**EXERCISE OBJECTIVE**
Count only the lines of the records that hold "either", then give the number without any other words.

RECORDS FOR THIS TASK section start

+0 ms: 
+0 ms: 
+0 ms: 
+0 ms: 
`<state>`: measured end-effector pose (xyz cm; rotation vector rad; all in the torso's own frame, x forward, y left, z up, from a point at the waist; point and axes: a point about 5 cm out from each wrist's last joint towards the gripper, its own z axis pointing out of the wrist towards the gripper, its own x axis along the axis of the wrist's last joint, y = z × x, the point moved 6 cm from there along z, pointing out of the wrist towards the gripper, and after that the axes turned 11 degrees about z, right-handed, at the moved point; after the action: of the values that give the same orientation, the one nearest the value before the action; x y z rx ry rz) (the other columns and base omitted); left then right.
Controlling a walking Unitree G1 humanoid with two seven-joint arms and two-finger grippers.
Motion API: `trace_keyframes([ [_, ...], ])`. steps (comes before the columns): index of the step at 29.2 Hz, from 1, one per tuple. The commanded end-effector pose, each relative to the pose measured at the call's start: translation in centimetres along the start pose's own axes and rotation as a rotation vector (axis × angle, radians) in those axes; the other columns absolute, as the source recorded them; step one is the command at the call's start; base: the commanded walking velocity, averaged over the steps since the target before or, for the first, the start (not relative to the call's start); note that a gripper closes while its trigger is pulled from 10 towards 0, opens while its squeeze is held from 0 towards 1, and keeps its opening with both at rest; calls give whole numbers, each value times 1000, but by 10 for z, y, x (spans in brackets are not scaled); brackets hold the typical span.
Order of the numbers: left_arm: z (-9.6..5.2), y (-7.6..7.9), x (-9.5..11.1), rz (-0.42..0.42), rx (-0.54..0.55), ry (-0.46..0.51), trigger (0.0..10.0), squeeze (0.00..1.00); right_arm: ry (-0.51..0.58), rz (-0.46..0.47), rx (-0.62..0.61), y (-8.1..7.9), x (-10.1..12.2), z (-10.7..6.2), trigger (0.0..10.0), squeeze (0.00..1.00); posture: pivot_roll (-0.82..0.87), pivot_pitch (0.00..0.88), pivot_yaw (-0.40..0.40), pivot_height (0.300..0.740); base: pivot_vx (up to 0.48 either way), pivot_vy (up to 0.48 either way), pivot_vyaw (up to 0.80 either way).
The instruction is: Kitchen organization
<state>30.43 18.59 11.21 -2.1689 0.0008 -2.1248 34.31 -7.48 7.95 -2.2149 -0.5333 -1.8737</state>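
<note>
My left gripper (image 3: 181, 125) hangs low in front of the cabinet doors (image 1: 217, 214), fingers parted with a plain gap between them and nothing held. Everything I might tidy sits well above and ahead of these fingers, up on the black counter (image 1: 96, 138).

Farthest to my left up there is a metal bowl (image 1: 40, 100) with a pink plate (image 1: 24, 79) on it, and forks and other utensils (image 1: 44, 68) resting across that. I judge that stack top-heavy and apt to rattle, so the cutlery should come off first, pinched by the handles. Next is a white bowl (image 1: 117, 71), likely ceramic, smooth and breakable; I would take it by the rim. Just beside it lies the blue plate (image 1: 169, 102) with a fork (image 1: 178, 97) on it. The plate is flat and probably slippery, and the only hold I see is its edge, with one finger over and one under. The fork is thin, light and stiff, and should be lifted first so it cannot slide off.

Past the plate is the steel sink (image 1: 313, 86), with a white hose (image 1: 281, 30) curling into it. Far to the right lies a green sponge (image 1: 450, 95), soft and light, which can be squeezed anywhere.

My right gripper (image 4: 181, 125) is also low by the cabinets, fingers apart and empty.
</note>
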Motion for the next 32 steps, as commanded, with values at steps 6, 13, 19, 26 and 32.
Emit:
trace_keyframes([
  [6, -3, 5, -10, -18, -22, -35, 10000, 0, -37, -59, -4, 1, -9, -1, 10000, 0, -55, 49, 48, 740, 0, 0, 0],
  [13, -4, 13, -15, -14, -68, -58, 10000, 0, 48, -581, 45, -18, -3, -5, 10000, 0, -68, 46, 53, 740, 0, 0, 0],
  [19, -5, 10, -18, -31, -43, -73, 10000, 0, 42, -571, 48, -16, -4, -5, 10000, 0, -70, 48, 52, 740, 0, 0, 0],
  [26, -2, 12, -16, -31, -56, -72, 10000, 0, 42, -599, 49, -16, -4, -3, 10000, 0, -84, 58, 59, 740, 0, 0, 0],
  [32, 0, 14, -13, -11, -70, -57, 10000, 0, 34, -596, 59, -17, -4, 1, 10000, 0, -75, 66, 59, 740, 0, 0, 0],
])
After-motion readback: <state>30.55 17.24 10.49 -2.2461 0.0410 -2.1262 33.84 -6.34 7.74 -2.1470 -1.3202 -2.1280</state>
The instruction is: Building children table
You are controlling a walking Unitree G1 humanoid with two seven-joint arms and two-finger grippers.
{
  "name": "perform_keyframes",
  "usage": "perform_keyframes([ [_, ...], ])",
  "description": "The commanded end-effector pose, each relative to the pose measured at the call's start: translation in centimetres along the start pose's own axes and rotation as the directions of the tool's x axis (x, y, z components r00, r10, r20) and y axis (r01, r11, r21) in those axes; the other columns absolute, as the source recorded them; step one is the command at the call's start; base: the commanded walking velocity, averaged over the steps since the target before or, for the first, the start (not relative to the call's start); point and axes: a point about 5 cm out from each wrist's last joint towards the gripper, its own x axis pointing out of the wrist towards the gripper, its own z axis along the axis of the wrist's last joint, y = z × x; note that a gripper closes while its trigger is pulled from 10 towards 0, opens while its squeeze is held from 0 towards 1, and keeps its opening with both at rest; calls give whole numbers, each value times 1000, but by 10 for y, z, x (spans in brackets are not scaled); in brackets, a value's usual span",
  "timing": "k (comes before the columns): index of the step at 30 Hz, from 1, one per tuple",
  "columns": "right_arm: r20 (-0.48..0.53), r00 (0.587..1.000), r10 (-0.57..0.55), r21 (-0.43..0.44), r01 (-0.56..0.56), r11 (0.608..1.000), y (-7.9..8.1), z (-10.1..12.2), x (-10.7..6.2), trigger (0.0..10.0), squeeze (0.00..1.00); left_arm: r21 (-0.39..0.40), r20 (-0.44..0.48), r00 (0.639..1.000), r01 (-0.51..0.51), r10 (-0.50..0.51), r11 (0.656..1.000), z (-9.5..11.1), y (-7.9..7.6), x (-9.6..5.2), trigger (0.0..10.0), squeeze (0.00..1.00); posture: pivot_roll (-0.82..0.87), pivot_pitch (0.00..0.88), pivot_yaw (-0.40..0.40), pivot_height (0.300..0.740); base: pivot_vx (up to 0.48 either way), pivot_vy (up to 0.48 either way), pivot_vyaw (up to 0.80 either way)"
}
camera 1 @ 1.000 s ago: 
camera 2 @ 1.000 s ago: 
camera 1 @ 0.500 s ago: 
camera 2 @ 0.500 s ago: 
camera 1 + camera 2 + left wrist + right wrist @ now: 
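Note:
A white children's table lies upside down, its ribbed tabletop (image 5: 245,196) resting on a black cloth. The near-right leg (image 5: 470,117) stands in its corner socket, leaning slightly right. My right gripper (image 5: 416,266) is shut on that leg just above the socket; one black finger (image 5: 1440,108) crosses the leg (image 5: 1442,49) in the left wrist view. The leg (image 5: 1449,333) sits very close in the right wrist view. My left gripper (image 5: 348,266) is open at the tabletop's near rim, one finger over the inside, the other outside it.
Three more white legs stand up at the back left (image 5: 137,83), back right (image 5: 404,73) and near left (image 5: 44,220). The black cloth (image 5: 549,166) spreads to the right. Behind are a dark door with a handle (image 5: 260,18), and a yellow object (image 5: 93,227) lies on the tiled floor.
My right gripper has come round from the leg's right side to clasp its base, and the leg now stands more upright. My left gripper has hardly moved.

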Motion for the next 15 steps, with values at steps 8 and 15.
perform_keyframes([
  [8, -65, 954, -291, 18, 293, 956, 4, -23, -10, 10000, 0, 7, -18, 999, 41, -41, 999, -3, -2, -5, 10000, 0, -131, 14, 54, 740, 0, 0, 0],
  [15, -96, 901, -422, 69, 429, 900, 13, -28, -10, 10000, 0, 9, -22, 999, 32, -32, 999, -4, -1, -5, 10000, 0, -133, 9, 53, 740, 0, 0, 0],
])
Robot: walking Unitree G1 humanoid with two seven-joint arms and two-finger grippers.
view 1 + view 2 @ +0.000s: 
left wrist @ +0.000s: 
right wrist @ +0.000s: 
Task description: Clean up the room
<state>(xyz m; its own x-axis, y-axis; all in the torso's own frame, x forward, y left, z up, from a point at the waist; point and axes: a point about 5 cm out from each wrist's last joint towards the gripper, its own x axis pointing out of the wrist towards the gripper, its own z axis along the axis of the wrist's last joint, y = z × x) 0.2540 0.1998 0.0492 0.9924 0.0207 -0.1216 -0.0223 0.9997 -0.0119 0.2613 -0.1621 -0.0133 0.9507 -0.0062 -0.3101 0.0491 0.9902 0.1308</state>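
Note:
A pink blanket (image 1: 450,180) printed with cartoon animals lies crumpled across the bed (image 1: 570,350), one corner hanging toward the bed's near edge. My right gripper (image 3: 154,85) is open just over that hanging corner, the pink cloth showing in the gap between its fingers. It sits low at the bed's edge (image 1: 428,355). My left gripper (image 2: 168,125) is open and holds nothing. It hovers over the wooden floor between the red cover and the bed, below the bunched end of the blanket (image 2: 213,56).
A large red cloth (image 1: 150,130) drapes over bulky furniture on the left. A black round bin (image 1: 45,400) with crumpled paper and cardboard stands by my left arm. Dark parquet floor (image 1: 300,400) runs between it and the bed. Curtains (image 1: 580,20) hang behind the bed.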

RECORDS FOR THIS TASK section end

**THE COMPLETED TASK**
2